Robert R. McCormick was a famed American publisher. He was a business leader who earned his place in the publishing industry via the multimillion-dollar moneymaker Chicago Tribune.


McCormick inherited The Chicago Tribune from an uncle. At the time, the paper had under 200,000 subscribers, was the third largest newspaper outfit in Chicago and was just barely surviving.

McCormick helped put the paper's financial picture back on solid ground.

The Robert R. Mccormick Story

Where others had it hard, challenges proved easier to overcome for Robert R. McCormick. He was the product of the union of two noted families. His dad worked as staff secretary to Robert Todd Lincoln in London while his mom was the daughter of the founder of the Republican Party, Joseph Medill.

McCormick attended school at Yale University in 1899. He received his law degree at Northwestern University. In 1908, he was one of those who co-founded the law firm Kirkland & Ellis. In 1911, McCormick took over as president of the Chicago Tribune.

Politically, McCormick was awfully conservative. However, with matters concerning his business, McCormick was highly innovative and pioneering. In 1924, he purchased a radio station. McCormick became the first to broadcast the World Series, the Kentucky Derby and the Indianapolis 500. Twelve years later, McCormick built the Baie-Comeau town in Quebec. He also established a paper mill in the same area.
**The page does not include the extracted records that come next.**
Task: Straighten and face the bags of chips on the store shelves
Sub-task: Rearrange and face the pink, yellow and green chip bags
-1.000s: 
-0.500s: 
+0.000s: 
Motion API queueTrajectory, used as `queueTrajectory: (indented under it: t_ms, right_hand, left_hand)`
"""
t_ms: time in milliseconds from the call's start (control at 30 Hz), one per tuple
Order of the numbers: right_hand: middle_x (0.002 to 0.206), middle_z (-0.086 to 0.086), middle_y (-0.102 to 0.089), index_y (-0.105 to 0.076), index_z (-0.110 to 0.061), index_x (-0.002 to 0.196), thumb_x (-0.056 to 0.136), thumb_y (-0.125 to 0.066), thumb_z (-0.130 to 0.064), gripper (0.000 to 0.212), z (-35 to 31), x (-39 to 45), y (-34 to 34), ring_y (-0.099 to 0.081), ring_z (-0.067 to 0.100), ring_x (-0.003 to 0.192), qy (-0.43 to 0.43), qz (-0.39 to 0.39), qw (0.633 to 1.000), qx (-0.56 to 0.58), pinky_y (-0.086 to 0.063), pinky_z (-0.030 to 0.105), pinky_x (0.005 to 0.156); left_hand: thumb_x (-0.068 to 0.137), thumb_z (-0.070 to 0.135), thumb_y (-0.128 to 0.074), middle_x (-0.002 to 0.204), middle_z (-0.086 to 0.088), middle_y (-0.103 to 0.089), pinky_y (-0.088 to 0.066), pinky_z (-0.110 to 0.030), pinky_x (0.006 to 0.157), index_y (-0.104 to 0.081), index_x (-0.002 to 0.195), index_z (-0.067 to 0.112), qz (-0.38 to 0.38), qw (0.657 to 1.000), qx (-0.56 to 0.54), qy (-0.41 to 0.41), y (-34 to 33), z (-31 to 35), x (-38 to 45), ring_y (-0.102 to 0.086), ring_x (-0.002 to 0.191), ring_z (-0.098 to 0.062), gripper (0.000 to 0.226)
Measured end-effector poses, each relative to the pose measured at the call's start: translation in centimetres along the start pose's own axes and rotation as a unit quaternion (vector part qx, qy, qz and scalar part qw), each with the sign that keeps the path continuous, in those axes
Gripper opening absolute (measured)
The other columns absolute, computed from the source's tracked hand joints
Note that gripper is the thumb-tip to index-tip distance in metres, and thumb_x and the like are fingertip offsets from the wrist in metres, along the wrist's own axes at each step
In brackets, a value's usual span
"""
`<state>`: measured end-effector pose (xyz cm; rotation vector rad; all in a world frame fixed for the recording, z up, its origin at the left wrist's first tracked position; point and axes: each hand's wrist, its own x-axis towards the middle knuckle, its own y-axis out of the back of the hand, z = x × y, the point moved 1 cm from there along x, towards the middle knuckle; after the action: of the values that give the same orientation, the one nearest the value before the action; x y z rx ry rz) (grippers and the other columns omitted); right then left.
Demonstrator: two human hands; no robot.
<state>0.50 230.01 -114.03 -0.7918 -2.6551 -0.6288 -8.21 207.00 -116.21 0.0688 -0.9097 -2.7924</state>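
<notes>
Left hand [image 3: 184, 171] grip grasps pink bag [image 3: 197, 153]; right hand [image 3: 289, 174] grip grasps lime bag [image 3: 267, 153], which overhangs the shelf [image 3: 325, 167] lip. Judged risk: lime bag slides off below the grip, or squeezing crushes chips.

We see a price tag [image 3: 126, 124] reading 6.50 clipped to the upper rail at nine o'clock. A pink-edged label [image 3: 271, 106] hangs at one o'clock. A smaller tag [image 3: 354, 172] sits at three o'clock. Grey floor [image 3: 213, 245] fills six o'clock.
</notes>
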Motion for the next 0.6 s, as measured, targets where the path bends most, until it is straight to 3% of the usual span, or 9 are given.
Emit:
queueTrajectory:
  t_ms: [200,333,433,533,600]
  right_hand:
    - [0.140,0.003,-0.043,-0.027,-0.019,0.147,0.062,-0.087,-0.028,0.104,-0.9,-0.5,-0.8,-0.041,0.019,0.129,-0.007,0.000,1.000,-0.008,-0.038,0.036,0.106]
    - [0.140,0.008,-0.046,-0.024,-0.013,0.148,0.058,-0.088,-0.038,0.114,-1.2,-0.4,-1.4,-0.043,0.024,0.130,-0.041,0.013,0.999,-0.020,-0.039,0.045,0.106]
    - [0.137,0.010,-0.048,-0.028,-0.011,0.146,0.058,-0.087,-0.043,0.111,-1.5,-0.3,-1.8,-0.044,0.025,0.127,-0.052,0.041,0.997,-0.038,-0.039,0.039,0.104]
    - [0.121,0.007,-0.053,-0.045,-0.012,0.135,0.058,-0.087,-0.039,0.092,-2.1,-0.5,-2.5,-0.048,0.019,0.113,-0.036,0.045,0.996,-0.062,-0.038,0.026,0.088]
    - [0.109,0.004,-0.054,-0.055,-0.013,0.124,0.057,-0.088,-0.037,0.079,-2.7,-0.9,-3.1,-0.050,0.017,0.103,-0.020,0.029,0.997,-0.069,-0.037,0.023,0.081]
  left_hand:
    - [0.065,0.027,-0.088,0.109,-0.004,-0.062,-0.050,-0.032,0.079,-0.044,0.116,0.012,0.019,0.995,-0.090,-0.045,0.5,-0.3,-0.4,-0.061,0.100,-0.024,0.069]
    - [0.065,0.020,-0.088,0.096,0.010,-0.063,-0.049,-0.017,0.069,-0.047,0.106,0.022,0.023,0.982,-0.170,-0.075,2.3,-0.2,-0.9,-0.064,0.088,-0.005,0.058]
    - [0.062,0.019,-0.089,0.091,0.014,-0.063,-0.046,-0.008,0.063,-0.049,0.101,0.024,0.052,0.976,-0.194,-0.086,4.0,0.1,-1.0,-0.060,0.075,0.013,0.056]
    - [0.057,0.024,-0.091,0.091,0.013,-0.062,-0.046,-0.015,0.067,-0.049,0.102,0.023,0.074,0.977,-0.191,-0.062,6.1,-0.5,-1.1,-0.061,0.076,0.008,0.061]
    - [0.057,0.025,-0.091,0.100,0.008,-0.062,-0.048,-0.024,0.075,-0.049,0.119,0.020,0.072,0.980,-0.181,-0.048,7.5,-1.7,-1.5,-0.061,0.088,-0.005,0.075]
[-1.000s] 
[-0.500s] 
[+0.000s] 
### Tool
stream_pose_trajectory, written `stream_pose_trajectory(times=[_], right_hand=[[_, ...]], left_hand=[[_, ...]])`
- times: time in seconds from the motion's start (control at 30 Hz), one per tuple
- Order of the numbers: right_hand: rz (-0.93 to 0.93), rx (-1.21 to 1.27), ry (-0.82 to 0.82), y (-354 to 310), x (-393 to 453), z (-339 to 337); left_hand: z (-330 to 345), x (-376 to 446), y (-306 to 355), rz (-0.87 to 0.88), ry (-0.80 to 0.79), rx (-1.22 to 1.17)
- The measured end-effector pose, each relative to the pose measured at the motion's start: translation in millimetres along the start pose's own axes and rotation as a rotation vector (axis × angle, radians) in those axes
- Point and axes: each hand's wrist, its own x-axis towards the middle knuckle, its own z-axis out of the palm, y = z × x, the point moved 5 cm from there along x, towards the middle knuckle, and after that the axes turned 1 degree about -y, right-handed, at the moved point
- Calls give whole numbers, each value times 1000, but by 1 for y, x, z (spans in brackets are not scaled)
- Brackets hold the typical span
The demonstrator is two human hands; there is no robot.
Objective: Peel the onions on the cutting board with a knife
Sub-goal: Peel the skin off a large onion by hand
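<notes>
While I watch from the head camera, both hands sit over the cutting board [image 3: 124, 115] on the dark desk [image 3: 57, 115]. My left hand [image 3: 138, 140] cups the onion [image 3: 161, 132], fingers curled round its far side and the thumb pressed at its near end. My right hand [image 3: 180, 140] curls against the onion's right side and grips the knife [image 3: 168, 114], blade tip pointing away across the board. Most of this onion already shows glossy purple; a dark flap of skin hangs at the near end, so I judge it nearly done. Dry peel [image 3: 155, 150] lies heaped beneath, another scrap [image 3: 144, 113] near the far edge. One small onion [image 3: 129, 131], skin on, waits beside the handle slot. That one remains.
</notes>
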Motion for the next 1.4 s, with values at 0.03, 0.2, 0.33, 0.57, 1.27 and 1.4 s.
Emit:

The Tribune company was proof of McCormick's exceptional organizational skills. There was even a time when McCormick's newspaper empire boasted of three major broadsheets - Washington Times-Herald, Chicago Tribune and New York Daily News. One expert pegged the company's earnings at $10 million. By 1953, the company and its 14 subsidiary holdings in the US and Canada were worth nearly $250 million.

Robert R. McCormick was acknowledged by many as one of the last truly great journalists. He implanted his individual personality on his newspaper. McCormick supported individualism and constantly fought for press freedom and free enterprise. Other quarters vilified him for his staunch isolationist and conservative views.

But despite stirring multiple controversies of the personal kind, the newspaper he managed still grew to be the largest and most powerful paper in the Midwest area. He passed away on April 1, 1955. Upon his death, the company's newspaper circulation was estimated at above one million.

The Robert R. McCormick Quick Bio

Full name:  Robert Rutherford McCormick

Birth date: July 30, 1880

Birth place: Illinois

Company: Chicago Tribune

Industry: Publishing Print Media

Key success traits:  strong conviction, indomitable courage and topnotch organizational skills

Additional:
A true isolationist, Robert R. McCormick opposed the World Court, United Nations and League of Nations. McCormick's guns were firmly trained on socialism, communism and British imperialism. His primary heroes were Gen. Douglas MacArthur and senator Robert A. Taft.